Go through the listing below. Copy each line that has the string "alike".

[Start of Attachment]

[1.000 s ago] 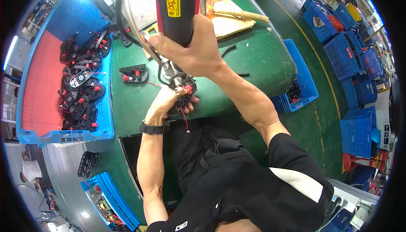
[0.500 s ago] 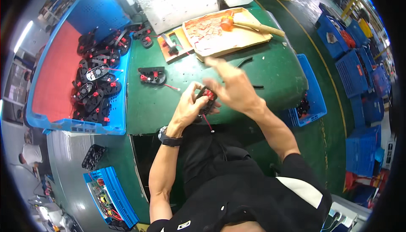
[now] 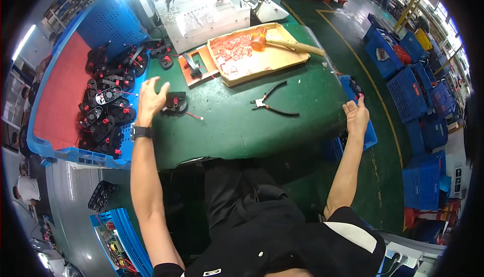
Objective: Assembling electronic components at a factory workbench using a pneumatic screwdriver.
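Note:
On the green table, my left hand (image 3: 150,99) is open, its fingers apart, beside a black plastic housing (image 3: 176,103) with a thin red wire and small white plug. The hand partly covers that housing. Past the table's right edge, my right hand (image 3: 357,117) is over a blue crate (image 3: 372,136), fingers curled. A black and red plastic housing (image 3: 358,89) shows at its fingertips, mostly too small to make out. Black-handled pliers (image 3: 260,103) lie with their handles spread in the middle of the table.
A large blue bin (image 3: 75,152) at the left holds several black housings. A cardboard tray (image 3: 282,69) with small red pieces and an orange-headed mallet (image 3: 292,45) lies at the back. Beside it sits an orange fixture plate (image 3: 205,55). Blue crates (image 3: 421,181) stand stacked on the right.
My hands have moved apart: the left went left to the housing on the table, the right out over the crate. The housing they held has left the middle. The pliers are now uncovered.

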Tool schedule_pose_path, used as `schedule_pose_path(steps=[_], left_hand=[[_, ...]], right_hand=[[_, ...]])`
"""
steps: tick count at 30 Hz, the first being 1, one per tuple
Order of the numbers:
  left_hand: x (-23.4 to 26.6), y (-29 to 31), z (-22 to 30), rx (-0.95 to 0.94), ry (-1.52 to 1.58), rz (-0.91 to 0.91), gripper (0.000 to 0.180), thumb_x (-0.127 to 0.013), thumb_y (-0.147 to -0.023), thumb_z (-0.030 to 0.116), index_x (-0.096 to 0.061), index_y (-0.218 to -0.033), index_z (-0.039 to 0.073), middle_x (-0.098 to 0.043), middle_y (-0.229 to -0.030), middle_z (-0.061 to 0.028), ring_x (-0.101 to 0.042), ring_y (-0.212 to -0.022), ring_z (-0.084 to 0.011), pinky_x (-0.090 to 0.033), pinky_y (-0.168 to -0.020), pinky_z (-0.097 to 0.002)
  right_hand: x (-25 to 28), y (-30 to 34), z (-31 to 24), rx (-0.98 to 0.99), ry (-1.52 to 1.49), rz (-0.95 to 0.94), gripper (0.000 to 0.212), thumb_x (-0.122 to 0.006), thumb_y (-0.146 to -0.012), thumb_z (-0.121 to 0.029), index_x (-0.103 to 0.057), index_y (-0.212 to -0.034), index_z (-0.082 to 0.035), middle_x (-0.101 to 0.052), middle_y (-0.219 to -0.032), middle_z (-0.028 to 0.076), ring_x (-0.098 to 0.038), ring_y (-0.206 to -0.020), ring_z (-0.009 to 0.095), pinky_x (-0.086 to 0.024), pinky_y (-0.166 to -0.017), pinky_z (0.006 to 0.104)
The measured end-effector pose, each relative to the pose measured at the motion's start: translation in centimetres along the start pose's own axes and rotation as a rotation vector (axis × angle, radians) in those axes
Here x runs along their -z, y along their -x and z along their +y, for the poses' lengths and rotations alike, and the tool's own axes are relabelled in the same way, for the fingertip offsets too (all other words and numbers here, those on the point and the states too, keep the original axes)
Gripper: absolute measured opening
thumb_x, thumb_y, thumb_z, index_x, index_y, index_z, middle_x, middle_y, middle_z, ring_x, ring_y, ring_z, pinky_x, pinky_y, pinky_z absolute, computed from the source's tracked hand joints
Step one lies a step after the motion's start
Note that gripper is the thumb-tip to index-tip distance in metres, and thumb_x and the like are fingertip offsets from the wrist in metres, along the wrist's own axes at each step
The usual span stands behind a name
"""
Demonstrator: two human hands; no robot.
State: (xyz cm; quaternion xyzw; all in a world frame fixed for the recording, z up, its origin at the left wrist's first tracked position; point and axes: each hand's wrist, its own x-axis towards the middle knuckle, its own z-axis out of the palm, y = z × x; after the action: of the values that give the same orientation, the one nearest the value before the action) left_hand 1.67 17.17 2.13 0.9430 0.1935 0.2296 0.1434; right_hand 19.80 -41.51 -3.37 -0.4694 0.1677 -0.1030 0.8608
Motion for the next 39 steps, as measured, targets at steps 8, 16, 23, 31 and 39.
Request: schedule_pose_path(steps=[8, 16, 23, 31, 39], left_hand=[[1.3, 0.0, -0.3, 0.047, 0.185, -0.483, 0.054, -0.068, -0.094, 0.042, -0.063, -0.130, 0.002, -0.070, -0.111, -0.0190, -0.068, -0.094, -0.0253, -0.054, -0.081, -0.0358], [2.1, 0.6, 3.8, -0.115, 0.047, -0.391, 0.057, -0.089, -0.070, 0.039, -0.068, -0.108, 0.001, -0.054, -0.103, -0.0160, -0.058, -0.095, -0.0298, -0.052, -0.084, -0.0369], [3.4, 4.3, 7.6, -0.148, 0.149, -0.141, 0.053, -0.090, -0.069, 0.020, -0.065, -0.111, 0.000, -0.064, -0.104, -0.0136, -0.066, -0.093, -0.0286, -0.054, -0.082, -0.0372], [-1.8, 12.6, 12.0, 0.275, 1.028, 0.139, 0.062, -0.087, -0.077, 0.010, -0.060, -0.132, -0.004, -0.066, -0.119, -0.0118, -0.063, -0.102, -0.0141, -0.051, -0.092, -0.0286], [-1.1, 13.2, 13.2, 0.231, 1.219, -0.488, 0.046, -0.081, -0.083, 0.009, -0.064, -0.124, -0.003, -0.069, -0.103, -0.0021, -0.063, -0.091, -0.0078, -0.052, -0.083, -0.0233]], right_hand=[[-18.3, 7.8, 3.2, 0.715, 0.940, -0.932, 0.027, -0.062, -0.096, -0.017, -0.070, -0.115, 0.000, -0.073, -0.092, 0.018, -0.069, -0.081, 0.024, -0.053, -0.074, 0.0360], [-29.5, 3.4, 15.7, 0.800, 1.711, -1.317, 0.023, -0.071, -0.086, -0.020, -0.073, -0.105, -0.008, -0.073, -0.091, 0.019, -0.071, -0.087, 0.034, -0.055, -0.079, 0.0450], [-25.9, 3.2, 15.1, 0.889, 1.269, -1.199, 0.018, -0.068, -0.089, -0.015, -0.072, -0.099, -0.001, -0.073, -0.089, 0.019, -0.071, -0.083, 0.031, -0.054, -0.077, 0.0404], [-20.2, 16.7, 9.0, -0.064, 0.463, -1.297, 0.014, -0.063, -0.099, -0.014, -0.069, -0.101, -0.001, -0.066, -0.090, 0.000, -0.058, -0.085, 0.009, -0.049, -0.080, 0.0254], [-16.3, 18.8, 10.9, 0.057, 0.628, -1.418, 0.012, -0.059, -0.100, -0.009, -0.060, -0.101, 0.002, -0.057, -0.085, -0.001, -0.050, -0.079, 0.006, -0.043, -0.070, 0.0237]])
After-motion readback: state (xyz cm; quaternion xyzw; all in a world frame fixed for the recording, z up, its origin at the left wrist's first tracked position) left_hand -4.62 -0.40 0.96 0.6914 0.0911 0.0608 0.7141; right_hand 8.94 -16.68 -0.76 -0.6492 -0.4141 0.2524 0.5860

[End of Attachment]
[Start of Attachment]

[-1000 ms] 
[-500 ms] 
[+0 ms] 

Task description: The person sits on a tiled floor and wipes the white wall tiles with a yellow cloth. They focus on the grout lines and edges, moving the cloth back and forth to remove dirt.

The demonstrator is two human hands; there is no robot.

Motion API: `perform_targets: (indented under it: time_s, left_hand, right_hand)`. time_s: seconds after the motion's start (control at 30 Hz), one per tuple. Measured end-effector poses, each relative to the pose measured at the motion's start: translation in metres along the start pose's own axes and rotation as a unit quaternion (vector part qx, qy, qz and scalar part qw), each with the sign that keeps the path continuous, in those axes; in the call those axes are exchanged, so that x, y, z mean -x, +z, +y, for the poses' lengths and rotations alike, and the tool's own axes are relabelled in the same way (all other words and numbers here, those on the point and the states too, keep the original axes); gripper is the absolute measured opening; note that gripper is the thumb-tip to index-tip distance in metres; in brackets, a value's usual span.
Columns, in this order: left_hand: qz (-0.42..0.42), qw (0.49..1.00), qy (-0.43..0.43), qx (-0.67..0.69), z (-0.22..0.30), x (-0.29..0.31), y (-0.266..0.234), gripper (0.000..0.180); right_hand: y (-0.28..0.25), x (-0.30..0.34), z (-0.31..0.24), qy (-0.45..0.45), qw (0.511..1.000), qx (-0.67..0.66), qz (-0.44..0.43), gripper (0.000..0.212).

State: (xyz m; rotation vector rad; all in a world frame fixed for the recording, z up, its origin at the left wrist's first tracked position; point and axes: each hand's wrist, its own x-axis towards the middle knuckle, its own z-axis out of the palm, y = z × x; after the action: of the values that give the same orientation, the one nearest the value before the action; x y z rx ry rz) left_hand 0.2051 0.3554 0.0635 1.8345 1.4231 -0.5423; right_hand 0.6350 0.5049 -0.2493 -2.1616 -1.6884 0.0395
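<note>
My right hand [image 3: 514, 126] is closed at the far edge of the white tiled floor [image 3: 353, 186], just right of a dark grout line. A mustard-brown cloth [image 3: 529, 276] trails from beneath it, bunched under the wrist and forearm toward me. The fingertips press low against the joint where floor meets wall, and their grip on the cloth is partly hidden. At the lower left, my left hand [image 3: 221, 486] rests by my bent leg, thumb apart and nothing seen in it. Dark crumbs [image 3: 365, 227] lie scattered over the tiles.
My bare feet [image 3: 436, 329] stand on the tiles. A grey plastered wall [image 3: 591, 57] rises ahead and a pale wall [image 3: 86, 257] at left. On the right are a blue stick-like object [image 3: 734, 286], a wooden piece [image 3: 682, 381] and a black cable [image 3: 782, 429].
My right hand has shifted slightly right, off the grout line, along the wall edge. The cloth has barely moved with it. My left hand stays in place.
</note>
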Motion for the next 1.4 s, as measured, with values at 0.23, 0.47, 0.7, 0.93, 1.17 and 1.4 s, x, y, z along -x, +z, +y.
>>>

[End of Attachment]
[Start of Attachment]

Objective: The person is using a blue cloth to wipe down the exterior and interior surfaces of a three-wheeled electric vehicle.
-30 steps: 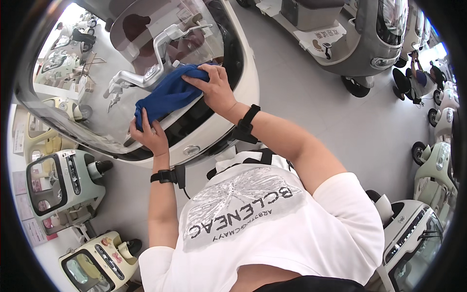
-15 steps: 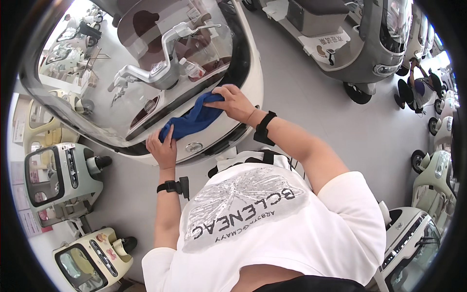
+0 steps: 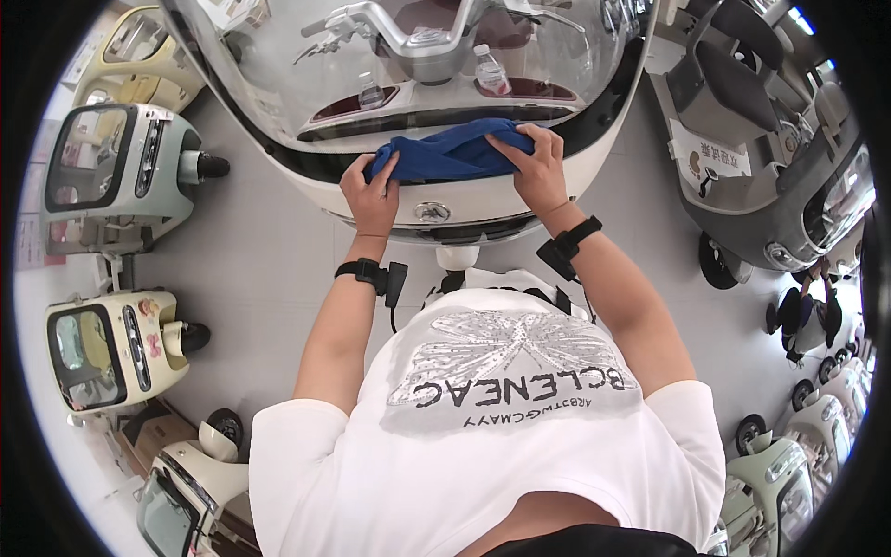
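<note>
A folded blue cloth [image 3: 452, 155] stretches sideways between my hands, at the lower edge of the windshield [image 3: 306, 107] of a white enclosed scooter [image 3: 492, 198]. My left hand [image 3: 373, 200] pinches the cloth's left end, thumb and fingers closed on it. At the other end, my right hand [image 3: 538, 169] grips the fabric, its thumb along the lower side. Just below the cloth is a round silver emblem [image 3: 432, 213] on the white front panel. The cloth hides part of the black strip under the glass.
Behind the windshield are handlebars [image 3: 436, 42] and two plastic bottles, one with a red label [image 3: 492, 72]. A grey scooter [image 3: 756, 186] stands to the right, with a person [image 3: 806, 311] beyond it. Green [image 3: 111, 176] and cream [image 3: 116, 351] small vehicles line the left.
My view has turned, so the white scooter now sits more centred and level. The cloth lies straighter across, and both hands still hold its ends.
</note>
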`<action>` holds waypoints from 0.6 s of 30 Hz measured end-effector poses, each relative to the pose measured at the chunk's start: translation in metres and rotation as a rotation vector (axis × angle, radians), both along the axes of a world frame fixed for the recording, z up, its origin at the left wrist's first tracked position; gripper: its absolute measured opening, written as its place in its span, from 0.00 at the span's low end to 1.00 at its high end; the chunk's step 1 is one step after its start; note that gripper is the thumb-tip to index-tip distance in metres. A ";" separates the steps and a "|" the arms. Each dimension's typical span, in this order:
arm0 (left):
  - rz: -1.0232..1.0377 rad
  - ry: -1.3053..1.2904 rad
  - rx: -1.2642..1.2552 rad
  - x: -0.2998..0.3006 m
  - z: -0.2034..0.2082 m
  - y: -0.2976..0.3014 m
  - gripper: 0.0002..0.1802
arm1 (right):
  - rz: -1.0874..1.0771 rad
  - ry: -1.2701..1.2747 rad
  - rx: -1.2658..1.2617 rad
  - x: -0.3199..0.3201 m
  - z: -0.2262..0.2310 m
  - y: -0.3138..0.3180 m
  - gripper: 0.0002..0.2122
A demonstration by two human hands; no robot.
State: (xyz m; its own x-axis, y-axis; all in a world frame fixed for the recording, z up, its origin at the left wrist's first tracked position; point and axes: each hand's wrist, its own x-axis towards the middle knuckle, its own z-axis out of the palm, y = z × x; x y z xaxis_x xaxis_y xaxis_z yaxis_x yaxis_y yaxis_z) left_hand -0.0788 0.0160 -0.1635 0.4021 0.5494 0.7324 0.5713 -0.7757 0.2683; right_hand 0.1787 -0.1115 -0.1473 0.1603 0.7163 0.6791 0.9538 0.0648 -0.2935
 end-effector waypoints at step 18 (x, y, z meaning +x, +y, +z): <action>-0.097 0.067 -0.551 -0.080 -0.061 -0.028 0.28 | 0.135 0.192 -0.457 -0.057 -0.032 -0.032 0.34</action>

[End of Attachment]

#### Result of this exercise
Here x runs along their -z, y along their -x and z along their +y, for the poses' lengths and rotations alike, and the tool's own axes are relabelled in the same way, for the fingertip offsets too (all other words and numbers here, those on the point and the states too, keep the original axes)
Motion API: `perform_targets: (indented under it: time_s, left_hand, right_hand)`. time_s: seconds after the motion's start (control at 30 Hz), one per tuple. Measured end-effector poses, each relative to the pose measured at the motion's start: translation in metres along the start pose's own axes and rotation as a unit quaternion (vector part qx, qy, qz and scalar part qw), each with the sign that keeps the path continuous, in those axes; in the call those axes are exchanged, so that x, y, z mean -x, +z, +y, for the poses' lengths and rotations alike, and the tool's own axes are relabelled in the same way (all other words and numbers here, those on the point and the states too, keep the original axes); gripper is the absolute measured opening; note that gripper is the thumb-tip to index-tip distance in metres; in brackets, a value's usual span.

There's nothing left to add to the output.